[RFC][PATCH 2/2] CR: handle a single task with private memory maps

Thu Jul 31 08:58:56 PDT 2008

On Thu, Jul 31, 2008 at 11:09:54AM -0400, Oren Laadan wrote:
>
>
> Louis Rilling wrote:
>> On Wed, Jul 30, 2008 at 06:20:32PM -0400, Oren Laadan wrote:
>>>
>>> Serge E. Hallyn wrote:
>>>> Quoting Oren Laadan (orenl at cs.columbia.edu):
>>>>> +int do_checkpoint(struct cr_ctx *ctx)
>>>>> +{
>>>>> +	int ret;
>>>>> +
>>>>> +	/* FIX: need to test whether container is checkpointable */
>>>>> +
>>>>> +	ret = cr_write_hdr(ctx);
>>>>> +	if (!ret)
>>>>> +		ret = cr_write_task(ctx, current);
>>>>> +	if (!ret)
>>>>> +		ret = cr_write_tail(ctx);
>>>>> +
>>>>> +	/* on success, return (unique) checkpoint identifier */
>>>>> +	if (!ret)
>>>>> +		ret = ctx->crid;
>>>> Does this crid have a purpose?
>>> yes, at least three; both are for the future, but important to set the
>>> meaning of the return value of the syscall already now. The "crid" is
>>> the CR-identifier that identifies the checkpoint. Every checkpoint is
>>> assigned a unique number (using an atomic counter).
>>>
>>> 1) if a checkpoint is taken and kept in memory (instead of to a file) then
>>> this will be the identifier with which the restart (or cleanup) would refer
>>> to the (in memory) checkpoint image
>>>
>>> 2) to reduce downtime of the checkpoint, data will be aggregated on the
>>> checkpoint context, as well as referenced to (cow-ed) pages. This data can
>>> persist between calls to sys_checkpoint(), and the 'crid', again, will be
>>> used to identify the (in-memory-to-be-dumped-to-storage) context.
>>>
>>> 3) for incremental checkpoint (where a successive checkpoint will only
>>> save what has changed since the previous checkpoint) there will be a need
>>> to identify the previous checkpoints (to be able to know where to take
>>> data from during restart). Again, a 'crid' is handy.
>>>
>>> [in fact, for the 3rd use, it will make sense to write that number as
>>> part of the checkpoint image header]
>>>
>>> Note that by doing so, a process that checkpoints itself (in its own
>>> context), can use code that is similar to the logic of fork():
>>>
>>> 	...
>>> 	crid = checkpoint(...);
>>> 	switch (crid) {
>>> 	case -1:
>>> 		perror("checkpoint failed");
>>> 		break;
>>> 	default:
>>> 		fprintf(stderr, "checkpoint succeeded, CRID=%d\n", ret);
>>> 		/* proceed with execution after checkpoint */
>>> 		...
>>> 		break;
>>> 	case 0:
>>> 		fprintf(stderr, "returned after restart\n");
>>> 		/* proceed with action required following a restart */
>>> 		...
>>> 		break;
>>> 	}
>>> 	...
>>
>> If I understand correctly, this crid can live for quite a long time.
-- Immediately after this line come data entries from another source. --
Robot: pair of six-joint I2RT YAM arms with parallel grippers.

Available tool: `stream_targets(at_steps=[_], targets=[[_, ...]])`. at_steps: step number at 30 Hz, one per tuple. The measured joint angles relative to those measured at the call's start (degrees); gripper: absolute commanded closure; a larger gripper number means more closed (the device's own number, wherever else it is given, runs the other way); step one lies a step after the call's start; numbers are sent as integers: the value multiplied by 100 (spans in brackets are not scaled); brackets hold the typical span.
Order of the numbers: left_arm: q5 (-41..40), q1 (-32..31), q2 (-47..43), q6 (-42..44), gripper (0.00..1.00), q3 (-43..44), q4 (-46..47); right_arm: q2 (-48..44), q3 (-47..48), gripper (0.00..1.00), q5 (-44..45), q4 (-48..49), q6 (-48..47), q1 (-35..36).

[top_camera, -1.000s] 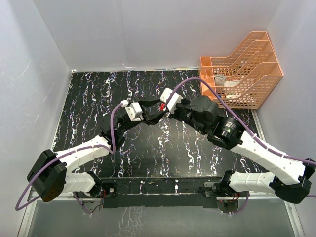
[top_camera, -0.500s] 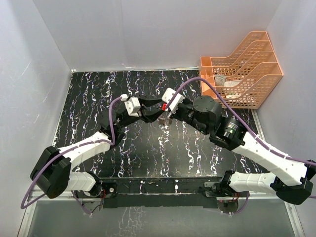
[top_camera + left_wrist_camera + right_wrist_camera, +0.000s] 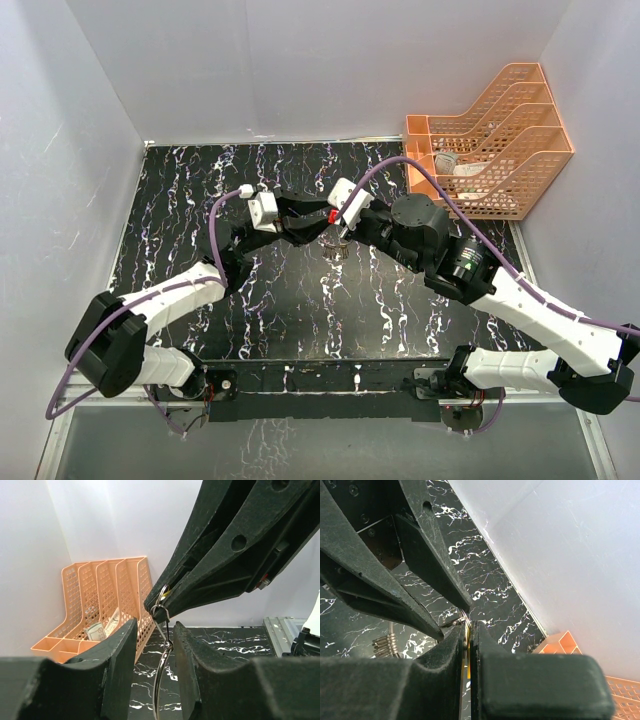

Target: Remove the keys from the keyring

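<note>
My right gripper (image 3: 336, 233) is shut on a yellow-headed key (image 3: 468, 656), seen as a yellow strip between its pads. A small silvery loop (image 3: 161, 596) pokes out at its tip (image 3: 469, 630). From there the thin keyring (image 3: 160, 680) hangs edge-on, above the table. My left gripper (image 3: 153, 630) stands open, narrowly, with one pad on each side of the ring and a little room on both. A bunch of dull metal keys (image 3: 335, 250) dangles under the two grippers and also shows in the right wrist view (image 3: 384, 645). No green-headed key is in view.
An orange slotted file rack (image 3: 490, 140) holding some paper stands at the back right of the black marbled table (image 3: 200, 200), and shows behind the jaws in the left wrist view (image 3: 100, 605). White walls close in the left, back and right.
My left gripper has moved right, up to the right gripper's tip, and its jaws have narrowed around the hanging ring. The right arm has hardly moved.
</note>
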Motion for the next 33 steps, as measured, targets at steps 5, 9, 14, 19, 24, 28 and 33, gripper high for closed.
stream_targets(at_steps=[5, 9, 14, 19, 24, 28, 33], targets=[[114, 0, 81, -90, 71, 15, 15, 0, -2, 100, 0, 0, -2, 0], [192, 0, 144, -131, 77, 24, 2, 0, -11, 100, -2, 7, -2, 0], [245, 0, 166, -160, 80, 46, 7, -13, -98, 100, 0, 42, -2, 0], [254, 0, 166, -164, 84, 52, 4, -22, -103, 100, 0, 50, -2, 0], [260, 0, 170, -164, 83, 90, 4, -22, -103, 100, -2, 90, -2, 0], [260, 0, 173, -164, 83, 90, 2, -22, -103, 100, -2, 90, -2, 0], [258, 0, 173, -160, 83, 90, -13, -22, -103, 100, -2, 118, -2, 0]])
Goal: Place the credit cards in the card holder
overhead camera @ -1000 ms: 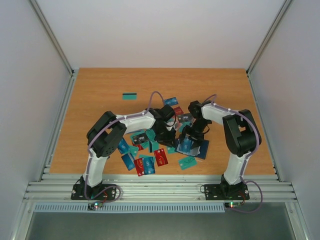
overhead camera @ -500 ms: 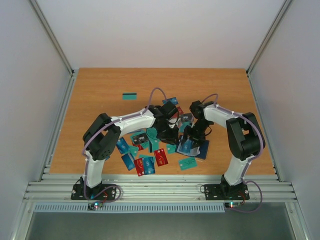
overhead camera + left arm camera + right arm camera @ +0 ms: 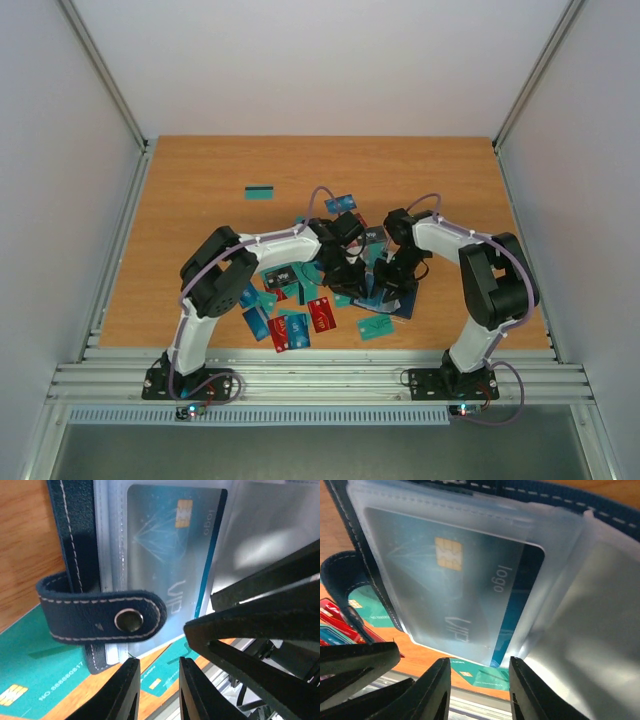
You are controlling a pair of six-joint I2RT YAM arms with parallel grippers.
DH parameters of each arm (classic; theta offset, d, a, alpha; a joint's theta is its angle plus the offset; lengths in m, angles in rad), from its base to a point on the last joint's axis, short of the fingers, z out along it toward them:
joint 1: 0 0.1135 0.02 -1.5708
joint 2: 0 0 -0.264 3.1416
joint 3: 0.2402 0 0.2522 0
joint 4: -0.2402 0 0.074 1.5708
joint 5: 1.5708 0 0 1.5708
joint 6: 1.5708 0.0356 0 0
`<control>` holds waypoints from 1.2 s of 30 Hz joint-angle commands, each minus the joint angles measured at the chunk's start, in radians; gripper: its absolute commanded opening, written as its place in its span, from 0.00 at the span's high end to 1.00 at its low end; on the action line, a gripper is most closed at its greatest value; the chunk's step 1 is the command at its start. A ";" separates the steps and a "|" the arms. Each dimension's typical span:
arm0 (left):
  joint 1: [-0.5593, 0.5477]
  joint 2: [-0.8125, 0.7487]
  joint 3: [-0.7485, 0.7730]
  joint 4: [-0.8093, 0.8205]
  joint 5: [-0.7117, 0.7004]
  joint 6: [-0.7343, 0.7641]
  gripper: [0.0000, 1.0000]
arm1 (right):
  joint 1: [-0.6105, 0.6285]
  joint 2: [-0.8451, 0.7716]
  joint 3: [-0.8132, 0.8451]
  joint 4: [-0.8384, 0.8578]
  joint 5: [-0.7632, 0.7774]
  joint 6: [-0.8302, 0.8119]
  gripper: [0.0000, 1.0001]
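The card holder [image 3: 405, 300] lies open at the right of the card pile, navy with a clasp tab [image 3: 100, 611]. A blue credit card [image 3: 165, 545] sits inside one of its clear sleeves [image 3: 445, 585]. My left gripper [image 3: 345, 270] hovers at the holder's left edge, and in the left wrist view it is open [image 3: 156, 680] with nothing between its fingers. My right gripper [image 3: 388, 282] is over the holder and open [image 3: 477, 680], with the sleeve's lower edge just beyond its fingertips. More credit cards [image 3: 290, 320] in red, blue and teal lie scattered left of the holder.
A teal card [image 3: 375, 326] lies near the front, just below the holder. A lone teal card [image 3: 260, 192] lies far left at the back, and a blue one [image 3: 340, 203] sits behind the arms. Both grippers crowd the same spot; the right one's fingers [image 3: 260, 630] show in the left wrist view.
My left gripper has slid right to the holder's edge. The right gripper has narrowed its jaws and settled lower over the open holder.
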 commanded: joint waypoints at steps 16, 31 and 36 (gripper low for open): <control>-0.013 0.045 0.020 0.041 -0.042 -0.037 0.76 | -0.031 0.003 -0.117 0.184 -0.027 -0.050 0.84; -0.020 0.010 0.033 -0.051 -0.187 0.001 0.75 | -0.047 0.055 -0.164 0.222 -0.030 -0.068 0.99; -0.020 -0.019 0.025 -0.058 -0.230 0.019 0.69 | -0.048 0.065 -0.164 0.224 -0.033 -0.070 0.99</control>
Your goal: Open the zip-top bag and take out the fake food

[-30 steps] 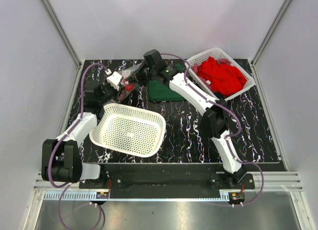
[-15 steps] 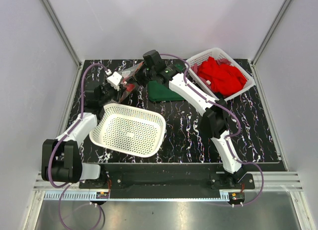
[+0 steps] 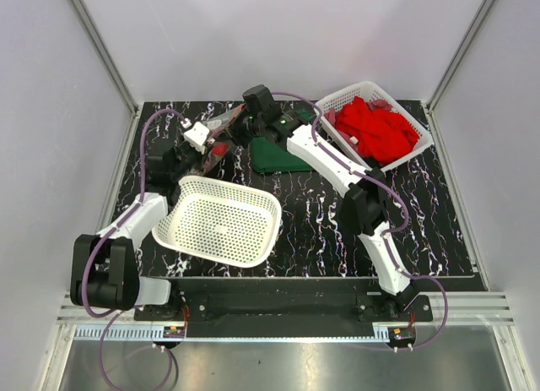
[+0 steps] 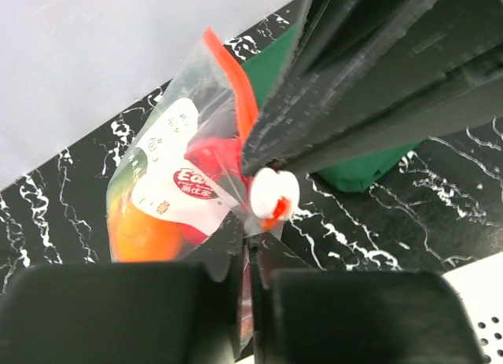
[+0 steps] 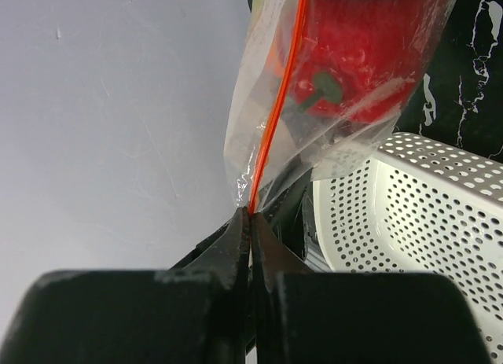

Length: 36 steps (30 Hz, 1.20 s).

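Observation:
The zip-top bag [image 3: 221, 131] hangs off the table at the back, held between both grippers. Through its clear plastic [image 4: 165, 156] I see the white label, the red-orange zip strip [image 4: 236, 89] and fake food: a red pepper [image 5: 354, 49] with a green stem and an orange fruit [image 4: 145, 230]. My left gripper [image 4: 250, 250] is shut on a fold of the bag's plastic beside a small white and orange piece [image 4: 272, 196]. My right gripper [image 5: 251, 218] is shut on the end of the zip strip [image 5: 279, 104], with the bag stretching away from it.
A folded green cloth [image 3: 274, 157] lies just right of the bag. A white perforated basket [image 3: 221, 219] stands tilted in front of the left arm. A second white basket [image 3: 405, 112] at the back right holds red cloths [image 3: 375, 127].
The right gripper has closed on the bag's zip end. The left gripper loosened briefly and shut again on the plastic, and the left arm shifted slightly left.

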Each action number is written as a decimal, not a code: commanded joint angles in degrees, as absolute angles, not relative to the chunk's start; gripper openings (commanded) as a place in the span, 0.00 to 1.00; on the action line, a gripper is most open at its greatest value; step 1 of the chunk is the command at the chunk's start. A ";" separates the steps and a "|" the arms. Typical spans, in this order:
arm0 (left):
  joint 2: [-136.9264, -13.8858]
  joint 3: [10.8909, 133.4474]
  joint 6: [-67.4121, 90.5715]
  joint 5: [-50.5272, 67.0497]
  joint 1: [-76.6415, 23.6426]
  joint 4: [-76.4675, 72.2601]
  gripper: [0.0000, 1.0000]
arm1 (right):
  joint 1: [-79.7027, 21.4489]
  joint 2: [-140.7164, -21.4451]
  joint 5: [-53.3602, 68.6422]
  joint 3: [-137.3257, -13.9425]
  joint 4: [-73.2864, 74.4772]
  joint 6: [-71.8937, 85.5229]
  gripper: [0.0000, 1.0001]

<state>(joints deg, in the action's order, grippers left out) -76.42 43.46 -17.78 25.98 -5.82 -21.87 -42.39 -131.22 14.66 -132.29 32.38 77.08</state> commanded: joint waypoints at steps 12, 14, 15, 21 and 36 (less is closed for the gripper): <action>-76.20 42.98 -15.03 30.58 -3.87 -29.53 0.00 | -44.47 -126.56 15.56 -132.62 30.23 77.17 0.46; -76.29 43.07 -14.85 30.94 -4.04 -29.27 0.00 | -44.73 -126.91 15.38 -133.24 30.41 77.26 0.46; -76.29 43.07 -15.03 31.02 -4.13 -29.09 0.00 | -44.65 -127.00 15.29 -133.42 30.41 77.26 0.46; -76.38 43.15 -15.56 31.11 -4.48 -28.13 0.00 | -44.65 -127.26 14.94 -134.21 30.67 77.34 0.43; -75.06 42.63 -16.26 31.11 -4.75 -27.16 0.00 | -44.47 -127.88 14.07 -134.30 31.11 76.64 0.04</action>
<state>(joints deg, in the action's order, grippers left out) -76.79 42.92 -15.09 29.30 -4.40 -23.64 -44.25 -130.47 14.50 -131.68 32.03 76.95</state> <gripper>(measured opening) 0.012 0.109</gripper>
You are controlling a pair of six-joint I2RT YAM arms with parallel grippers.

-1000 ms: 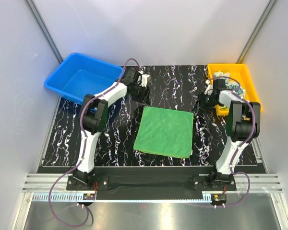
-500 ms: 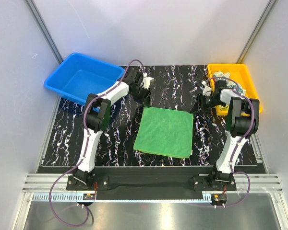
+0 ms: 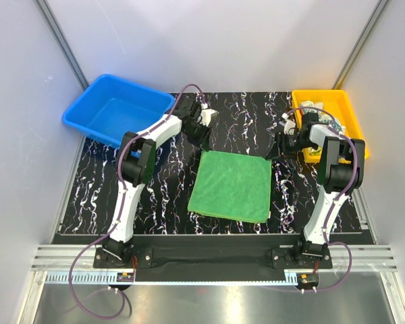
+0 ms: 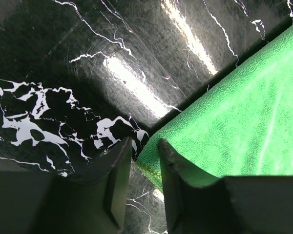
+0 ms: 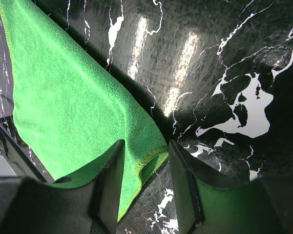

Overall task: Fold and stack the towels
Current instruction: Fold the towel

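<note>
Yellow bin (image 3: 320, 93) at two o'clock holds cloths (image 3: 317, 106); blue bin (image 3: 88, 108) at ten. Left gripper (image 4: 140, 161), right gripper (image 5: 145, 165): narrow gaps around towel (image 3: 233, 185) far corners.

- The tool (image 4: 144, 147) points down at the worktop (image 4: 63, 58), its two dark fingers (image 4: 118, 180) a narrow gap apart.
- A corner of the green towel (image 4: 234, 122) lies in that gap, the cloth spreading away to the tool's right.
- Black, white-veined worktop shows ahead and left, with glare streaks.

Our left arm (image 3: 130, 185) and right arm (image 3: 332, 192), white on black
We see white links, black joints and bases (image 3: 115, 255), purple cables (image 3: 189, 86), and dark matte fingers (image 4: 112, 185) on left tool (image 4: 142, 144) and right tool (image 5: 145, 145).
</note>
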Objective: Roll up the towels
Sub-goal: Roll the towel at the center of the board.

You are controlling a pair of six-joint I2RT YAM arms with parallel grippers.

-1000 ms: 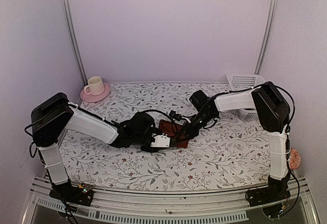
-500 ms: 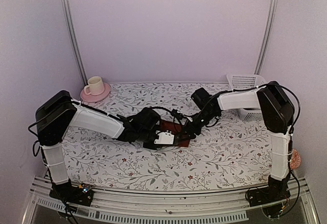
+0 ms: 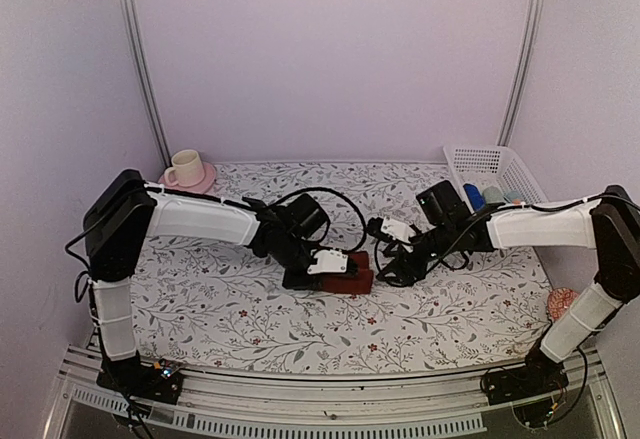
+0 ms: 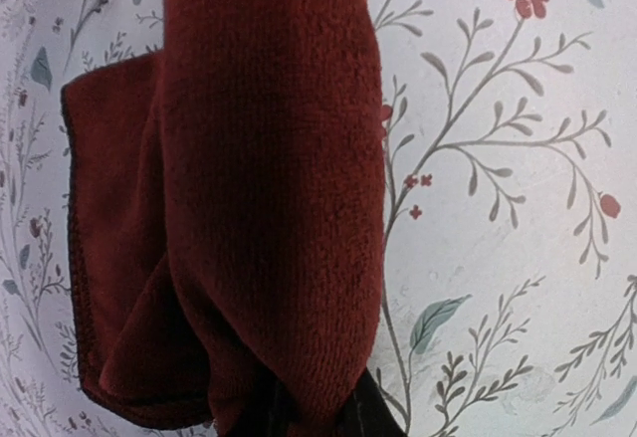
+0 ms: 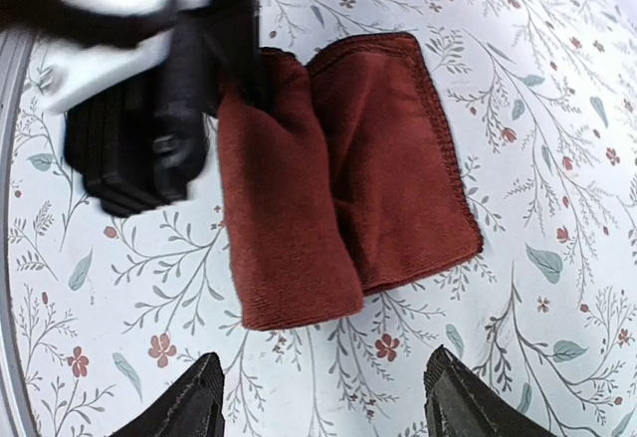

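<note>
The maroon towel (image 3: 358,281) lies partly rolled just below the middle of the top view, on the floral tabletop (image 3: 250,319). The left hand (image 3: 330,271) meets it from the left and is closed on the rolled part. In the left wrist view the thick roll (image 4: 269,188) runs from the top edge down to the dark fingers (image 4: 370,419) at the bottom edge, with a flat layer spreading to its left.

The right hand (image 3: 388,259) hangs just right of the towel, not touching it. In its own view its 2 fingers (image 5: 194,402) stand wide apart at the bottom edge with only tabletop between them. There the towel (image 5: 338,178) fills the middle of the frame, roll on the left, flat flap on the right, and the left hand (image 5: 234,69) pinches the roll's upper end at the upper left.
</note>
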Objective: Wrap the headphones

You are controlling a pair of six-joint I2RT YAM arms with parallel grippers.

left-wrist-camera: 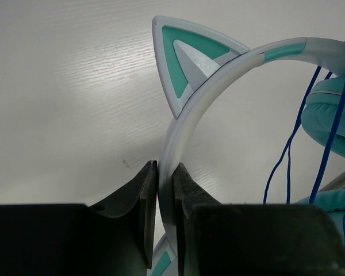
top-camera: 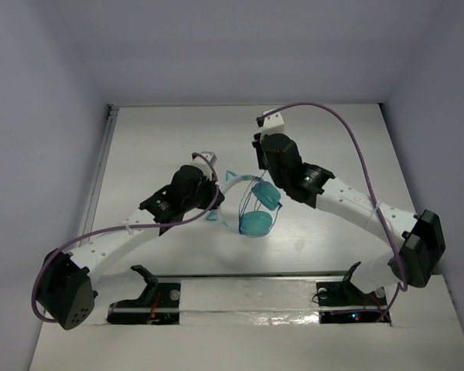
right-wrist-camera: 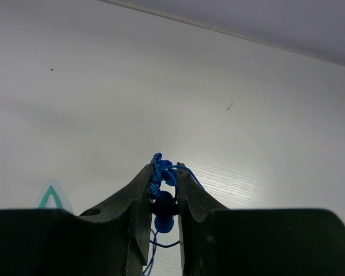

So many of
>> them could be generated while some container would accumulate incremental
>> checkpoints on, say crid 5, and possibly crid 5 could be reused for another
>> unrelated checkpoint during that time. This brings the issue of allocating crids
>> reliably (using something like a pidmap for instance). Moreover, if such ids are
>> exposed to userspace, we need to remember which ones are allocated accross
>> reboots and migrations.
>>
>> I'm afraid that this becomes too complex...
>
> And I'm afraid I didn't explain myself well. So let me rephrase:
>
> CRIDs are always _local_ to a specific node. The local CRID counter is
> bumped (atomically) with each checkpoint attempt. The main use case is
> for when the checkpoint is kept is memory either shortly (until it is
> written back to disk) or for a longer time (use-cases that want to keep
> it there). It only remains valid as long as the checkpoint image is
> still in memory and have not been committed to storage/network. Think
> of it as a way to identify the operation instance.
>
> So they can live quite a long time, but only as long as the original
> node is still alive and the checkpoint is still kept in memory. They
> are meaningless across reboots and migrations. I don't think a wrap
> around is a concern, but we can use 64 bit if that is the case.
>
> Finally, the incremental checkpoint use-case: imagine a container that
> is checkpointed regularly every minutes. The first checkpoint will be
> a full checkpoint, say CRID=1. The second will be incremental with
> respect to the first, with CRID=2, and so on the third and the forth.
> Userspace could use these CRID to name the image files (for example,
> app.img.CRID). Assume that we decide (big "if") that the convention is
> that the last part of the filename must be the CRID, and if we decide
> (another big "if") to save the CRID as part of the checkpoint image --
> the part that describe the "incremental nature" of a new checkpoint.
> (That part would specify where to get state that wasn't really saved
> in the new checkpoint but instead can be retrieved from older ones).
> If that was the case, then the logic in the kernel would be fairly
> to find (and access) the actual files that hold the data. Note, that
> in this case - the CRID are guaranteed to be unique per series of
> incremental checkpoints, and incremental chekcpoint is meaningless
> across reboots (and we can require that across migration too).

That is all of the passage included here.